Print nothing but the lines below starting at the line that holds "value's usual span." and ending at the line that holds "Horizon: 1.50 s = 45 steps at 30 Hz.", including both, each exactly as written.

===============

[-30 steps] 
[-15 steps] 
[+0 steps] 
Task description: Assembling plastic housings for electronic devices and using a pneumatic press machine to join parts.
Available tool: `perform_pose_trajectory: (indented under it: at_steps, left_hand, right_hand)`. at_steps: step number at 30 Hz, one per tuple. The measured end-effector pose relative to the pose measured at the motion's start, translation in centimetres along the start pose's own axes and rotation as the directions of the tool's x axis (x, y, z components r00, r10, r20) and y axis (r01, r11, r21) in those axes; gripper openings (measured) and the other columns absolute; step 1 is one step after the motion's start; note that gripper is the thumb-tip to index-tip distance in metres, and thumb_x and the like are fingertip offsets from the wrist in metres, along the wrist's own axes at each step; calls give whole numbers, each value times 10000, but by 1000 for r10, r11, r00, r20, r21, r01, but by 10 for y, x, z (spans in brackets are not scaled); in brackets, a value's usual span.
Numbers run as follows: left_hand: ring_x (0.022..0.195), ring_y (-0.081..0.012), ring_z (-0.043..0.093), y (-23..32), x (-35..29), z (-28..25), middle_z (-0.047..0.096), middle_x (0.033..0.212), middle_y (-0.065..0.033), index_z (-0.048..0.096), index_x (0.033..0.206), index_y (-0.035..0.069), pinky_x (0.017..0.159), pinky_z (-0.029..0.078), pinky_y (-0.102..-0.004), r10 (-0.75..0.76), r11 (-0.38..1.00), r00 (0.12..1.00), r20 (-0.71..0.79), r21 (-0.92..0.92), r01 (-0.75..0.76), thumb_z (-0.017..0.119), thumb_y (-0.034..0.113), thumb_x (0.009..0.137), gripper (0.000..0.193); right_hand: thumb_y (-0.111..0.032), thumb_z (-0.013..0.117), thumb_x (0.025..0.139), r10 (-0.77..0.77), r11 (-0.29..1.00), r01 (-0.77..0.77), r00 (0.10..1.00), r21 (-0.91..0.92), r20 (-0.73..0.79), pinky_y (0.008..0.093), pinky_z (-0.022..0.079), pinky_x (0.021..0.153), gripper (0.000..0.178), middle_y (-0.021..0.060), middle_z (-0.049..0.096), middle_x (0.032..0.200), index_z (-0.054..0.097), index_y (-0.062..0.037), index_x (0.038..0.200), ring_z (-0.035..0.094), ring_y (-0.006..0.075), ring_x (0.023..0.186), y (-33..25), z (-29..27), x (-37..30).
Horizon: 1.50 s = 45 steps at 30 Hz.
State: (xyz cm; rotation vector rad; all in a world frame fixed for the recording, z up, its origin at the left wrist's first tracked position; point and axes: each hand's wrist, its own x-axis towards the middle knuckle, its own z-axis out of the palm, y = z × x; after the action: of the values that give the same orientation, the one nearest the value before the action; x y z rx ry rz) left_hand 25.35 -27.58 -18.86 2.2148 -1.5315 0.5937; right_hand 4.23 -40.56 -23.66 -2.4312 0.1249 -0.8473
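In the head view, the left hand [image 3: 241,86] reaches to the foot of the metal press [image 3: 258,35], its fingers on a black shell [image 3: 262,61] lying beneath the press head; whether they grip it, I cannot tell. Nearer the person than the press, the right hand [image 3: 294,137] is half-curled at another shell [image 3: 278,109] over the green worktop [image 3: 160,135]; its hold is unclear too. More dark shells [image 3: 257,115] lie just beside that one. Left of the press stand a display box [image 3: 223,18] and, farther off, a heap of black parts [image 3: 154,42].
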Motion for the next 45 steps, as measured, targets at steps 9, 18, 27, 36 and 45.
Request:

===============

■ **Written answer**:
Available tool: `perform_pose_trajectory: (indented under it: at_steps, left_hand, right_hand)`. at_steps: step number at 30 Hz, one per tuple. The measured end-effector pose relative to the pose measured at the motion's start, translation in centimetres along the start pose's own axes and rotation as the directions of the tool's x axis (x, y, z components r00, r10, r20) and y axis (r01, r11, r21) in those axes; gripper openings (measured) and the other columns absolute; step 1 is one step after the motion's start; note that gripper is the thumb-tip to index-tip distance in metres, and thumb_x and the like are fingertip offsets from the wrist in metres, along the wrist's own axes at each step; calls give whole numbers, each value times 10000, but by 1000 for r10, r11, r00, r20, r21, r01, but by 10 for y, x, z (spans in brackets are not scaled); in brackets, a value's usual span.
Numbers run as follows: left_hand: ring_x (0.022..0.195), ring_y (-0.081..0.012), ring_z (-0.043..0.093), y (-23..32), x (-35..29), z (-28..25), middle_z (-0.047..0.096), middle_x (0.033..0.212), middle_y (-0.065..0.033), index_z (-0.048..0.096), index_x (0.033..0.206), index_y (-0.035..0.069), pinky_x (0.017..0.159), pinky_z (-0.029..0.078), pinky_y (-0.102..-0.004), r10 (-0.75..0.76), r11 (-0.38..1.00), r00 (0.12..1.00), r20 (-0.71..0.79), r21 (-0.92..0.92), r01 (-0.75..0.76), thumb_z (-0.017..0.119), thumb_y (-0.034..0.113), thumb_x (0.009..0.137), gripper (0.000..0.193); right_hand: thumb_y (-0.111..0.032), thumb_z (-0.013..0.117), thumb_x (0.025..0.139), r10 (-0.77..0.77), r11 (-0.29..1.00), r01 (-0.77..0.77), r00 (0.10..1.00), r21 (-0.91..0.92), r20 (-0.73..0.79), pinky_y (0.008..0.093), pinky_z (-0.022..0.079), pinky_x (0.021..0.153), gripper (0.000..0.178), middle_y (-0.021..0.060), middle_z (-0.049..0.096), middle_x (0.032..0.200), index_z (-0.054..0.097), index_y (-0.062..0.037), index_x (0.038..0.200), ring_z (-0.035..0.094), ring_y (-0.006..0.075), ring_x (0.023..0.186), y (-33..25), z (-29..27), x (-37..30).
Horizon: 1.50 s = 45 steps at 30 Hz.

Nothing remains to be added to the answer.